(Collected data entries)
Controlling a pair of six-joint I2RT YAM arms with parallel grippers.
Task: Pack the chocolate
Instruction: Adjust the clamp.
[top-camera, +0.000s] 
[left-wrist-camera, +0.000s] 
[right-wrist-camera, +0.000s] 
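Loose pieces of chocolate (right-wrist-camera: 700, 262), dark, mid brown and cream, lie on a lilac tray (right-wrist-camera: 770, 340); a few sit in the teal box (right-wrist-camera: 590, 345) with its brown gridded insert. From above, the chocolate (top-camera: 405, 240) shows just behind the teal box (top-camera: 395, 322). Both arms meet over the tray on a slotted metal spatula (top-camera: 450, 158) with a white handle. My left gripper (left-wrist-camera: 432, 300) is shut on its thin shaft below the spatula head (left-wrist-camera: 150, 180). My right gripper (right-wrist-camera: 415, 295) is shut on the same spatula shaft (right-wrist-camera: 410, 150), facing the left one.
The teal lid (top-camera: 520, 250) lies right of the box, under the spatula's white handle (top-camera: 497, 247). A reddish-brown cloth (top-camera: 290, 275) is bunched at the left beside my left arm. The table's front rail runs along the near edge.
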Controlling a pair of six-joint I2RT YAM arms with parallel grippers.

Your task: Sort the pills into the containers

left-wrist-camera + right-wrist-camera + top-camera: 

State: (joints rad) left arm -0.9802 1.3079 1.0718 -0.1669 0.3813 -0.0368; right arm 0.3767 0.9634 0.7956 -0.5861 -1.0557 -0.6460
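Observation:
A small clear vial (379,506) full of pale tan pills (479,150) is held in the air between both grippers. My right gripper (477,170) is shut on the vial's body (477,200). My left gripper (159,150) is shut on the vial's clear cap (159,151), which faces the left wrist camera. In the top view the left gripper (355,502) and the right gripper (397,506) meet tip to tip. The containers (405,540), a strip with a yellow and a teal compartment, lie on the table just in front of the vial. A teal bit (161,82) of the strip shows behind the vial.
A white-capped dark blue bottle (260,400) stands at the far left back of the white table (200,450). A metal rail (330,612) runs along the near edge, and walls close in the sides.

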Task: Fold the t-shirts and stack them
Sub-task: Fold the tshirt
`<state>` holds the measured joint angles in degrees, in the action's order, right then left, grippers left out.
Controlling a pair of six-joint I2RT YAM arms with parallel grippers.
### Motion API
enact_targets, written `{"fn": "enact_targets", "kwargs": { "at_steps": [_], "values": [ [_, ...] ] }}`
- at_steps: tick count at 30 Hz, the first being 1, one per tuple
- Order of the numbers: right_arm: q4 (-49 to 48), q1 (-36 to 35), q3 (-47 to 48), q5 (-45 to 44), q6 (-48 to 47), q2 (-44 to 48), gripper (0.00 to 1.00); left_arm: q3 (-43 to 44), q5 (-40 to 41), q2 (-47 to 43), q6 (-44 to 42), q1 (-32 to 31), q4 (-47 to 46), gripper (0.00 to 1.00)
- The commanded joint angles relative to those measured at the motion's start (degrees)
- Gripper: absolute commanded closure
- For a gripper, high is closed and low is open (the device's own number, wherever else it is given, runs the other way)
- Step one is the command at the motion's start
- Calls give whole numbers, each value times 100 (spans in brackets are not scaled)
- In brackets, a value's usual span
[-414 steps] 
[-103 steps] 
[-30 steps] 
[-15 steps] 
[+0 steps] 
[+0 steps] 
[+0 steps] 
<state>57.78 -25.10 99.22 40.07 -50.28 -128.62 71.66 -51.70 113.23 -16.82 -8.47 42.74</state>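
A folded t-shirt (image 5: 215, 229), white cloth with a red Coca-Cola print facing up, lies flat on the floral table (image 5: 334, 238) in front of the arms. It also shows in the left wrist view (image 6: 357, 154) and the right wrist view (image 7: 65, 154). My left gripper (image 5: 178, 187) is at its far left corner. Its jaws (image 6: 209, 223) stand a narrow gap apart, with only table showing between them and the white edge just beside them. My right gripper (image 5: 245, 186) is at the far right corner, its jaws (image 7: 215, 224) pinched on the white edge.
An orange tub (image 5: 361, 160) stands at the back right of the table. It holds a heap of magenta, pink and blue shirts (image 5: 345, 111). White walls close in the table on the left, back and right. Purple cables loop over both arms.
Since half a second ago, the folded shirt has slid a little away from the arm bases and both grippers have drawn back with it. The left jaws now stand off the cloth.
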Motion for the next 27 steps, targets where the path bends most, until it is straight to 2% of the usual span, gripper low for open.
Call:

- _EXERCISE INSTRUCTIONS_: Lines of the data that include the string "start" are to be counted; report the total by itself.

- _ANSWER SPACE_: 2